## WHAT THE TASK REQUIRES:
Leaving out the images, return the data below exactly as it is written.

+++ COLLECTED DATA +++

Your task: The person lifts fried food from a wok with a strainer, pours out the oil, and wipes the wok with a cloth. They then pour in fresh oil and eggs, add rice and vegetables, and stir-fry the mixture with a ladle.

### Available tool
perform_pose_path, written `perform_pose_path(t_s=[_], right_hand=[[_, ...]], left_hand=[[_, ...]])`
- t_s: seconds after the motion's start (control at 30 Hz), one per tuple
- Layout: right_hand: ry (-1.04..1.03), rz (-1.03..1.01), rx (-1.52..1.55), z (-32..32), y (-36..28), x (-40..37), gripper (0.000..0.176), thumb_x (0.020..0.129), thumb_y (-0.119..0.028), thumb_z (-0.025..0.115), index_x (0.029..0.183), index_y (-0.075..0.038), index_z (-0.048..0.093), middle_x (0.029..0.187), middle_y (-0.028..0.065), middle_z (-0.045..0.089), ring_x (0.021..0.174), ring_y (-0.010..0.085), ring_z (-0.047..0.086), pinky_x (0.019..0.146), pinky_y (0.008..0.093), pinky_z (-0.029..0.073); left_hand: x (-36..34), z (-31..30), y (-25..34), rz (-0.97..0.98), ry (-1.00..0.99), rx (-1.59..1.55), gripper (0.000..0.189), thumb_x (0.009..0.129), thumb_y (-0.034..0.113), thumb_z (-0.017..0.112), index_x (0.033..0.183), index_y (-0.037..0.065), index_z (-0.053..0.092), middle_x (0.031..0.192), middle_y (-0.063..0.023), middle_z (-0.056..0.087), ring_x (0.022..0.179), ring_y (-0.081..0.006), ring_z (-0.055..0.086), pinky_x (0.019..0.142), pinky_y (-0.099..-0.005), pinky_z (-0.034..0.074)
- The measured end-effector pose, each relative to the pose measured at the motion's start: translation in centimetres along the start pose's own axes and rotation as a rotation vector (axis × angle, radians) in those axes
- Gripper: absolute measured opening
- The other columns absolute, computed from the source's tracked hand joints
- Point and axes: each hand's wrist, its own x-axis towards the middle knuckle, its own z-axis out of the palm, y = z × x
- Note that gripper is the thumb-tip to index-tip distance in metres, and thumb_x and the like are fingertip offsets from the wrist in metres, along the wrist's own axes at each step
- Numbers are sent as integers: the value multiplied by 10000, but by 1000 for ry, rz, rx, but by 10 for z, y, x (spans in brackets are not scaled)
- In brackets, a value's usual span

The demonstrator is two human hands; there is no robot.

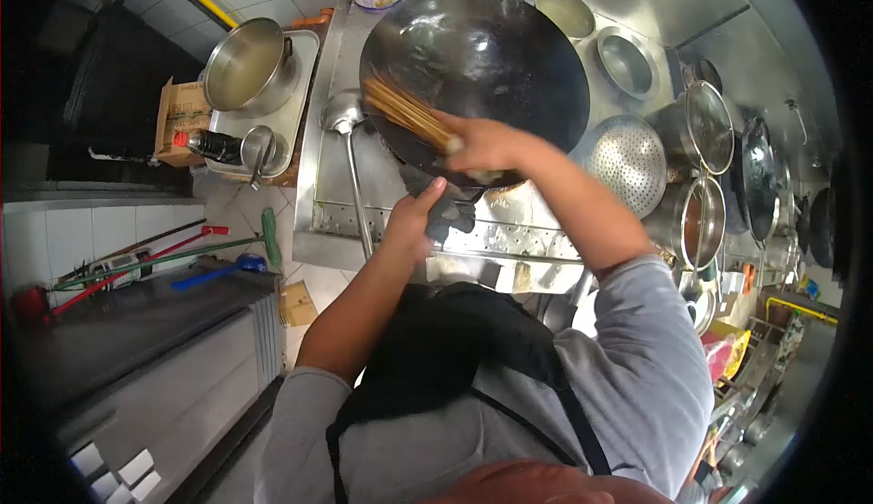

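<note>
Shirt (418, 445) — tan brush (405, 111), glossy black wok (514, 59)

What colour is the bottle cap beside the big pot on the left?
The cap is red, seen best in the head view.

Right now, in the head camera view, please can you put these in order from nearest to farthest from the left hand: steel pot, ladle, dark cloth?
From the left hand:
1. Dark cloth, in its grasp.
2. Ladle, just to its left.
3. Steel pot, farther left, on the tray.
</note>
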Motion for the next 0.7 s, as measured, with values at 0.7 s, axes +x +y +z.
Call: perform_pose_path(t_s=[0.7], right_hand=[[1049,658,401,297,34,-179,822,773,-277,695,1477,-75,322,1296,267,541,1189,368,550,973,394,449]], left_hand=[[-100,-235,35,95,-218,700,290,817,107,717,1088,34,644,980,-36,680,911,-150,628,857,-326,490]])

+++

## THE COMPLETED TASK:
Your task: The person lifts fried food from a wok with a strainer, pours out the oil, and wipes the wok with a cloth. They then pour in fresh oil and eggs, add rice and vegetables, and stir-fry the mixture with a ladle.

### Available tool
perform_pose_path, written `perform_pose_path(t_s=[_], right_hand=[[_, ...]], left_hand=[[_, ...]])`
- t_s: seconds after the motion's start (control at 30 Hz), one per tuple
- Layout: right_hand: ry (-1.04..1.03), rz (-1.03..1.01), rx (-1.52..1.55), z (-32..32), y (-36..28), x (-40..37), gripper (0.000..0.176), thumb_x (0.020..0.129), thumb_y (-0.119..0.028), thumb_z (-0.025..0.115), index_x (0.029..0.183), index_y (-0.075..0.038), index_z (-0.048..0.093), middle_x (0.029..0.187), middle_y (-0.028..0.065), middle_z (-0.045..0.089), ring_x (0.021..0.174), ring_y (-0.010..0.085), ring_z (-0.047..0.086), pinky_x (0.019..0.146), pinky_y (0.008..0.093), pinky_z (-0.029..0.073); left_hand: x (-36..34), z (-31..30), y (-25..34), rz (-0.97..0.98), ry (-1.00..0.99), rx (-1.59..1.55), gripper (0.000..0.189), thumb_x (0.009..0.129), thumb_y (-0.034..0.113), thumb_z (-0.017..0.112), index_x (0.033..0.183), index_y (-0.037..0.065), index_z (-0.053..0.092), middle_x (0.031..0.192), middle_y (-0.063..0.023), middle_z (-0.056..0.087), ring_x (0.022..0.179), ring_y (-0.081..0.006), ring_z (-0.055..0.086), pinky_x (0.019..0.142), pinky_y (-0.099..-0.005), pinky_z (-0.034..0.074)
- The measured end-effector pose, each relative to the pose measured at the motion's start: translation in centimetres along the start pose's own axes and rotation as a rotation vector (axis × angle, radians) in those axes
- Gripper: absolute measured opening
- The other columns absolute, computed from the source's tracked hand joints
- Point and axes: each hand's wrist, its own x-axis towards the middle knuckle, its own z-axis out of the palm, y = z × x
- Note that gripper is the thumb-tip to index-tip distance in metres, and thumb_x and the like are fingertip offsets from the wrist in metres, along the wrist's own axes at each step
- Numbers are sent as integers: the value multiplied by 10000, but by 1000 for ry, rz, rx, but by 10 for z, y, x (spans in brackets are not scaled)
- In brackets, a value's usual span

The demonstrator is two human hands; there is no robot.


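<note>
Shirt (418, 445) — tan brush (405, 111), glossy black wok (514, 59)

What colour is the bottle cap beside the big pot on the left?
The cap is red, seen best in the head view.

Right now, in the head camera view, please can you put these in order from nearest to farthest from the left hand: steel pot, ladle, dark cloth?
From the left hand:
1. Dark cloth, in its grasp.
2. Ladle, just to its left.
3. Steel pot, farther left, on the tray.
</note>
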Motion for the next 0.7 s, as measured, with values at 0.7 s, axes +x +y +z.
Call: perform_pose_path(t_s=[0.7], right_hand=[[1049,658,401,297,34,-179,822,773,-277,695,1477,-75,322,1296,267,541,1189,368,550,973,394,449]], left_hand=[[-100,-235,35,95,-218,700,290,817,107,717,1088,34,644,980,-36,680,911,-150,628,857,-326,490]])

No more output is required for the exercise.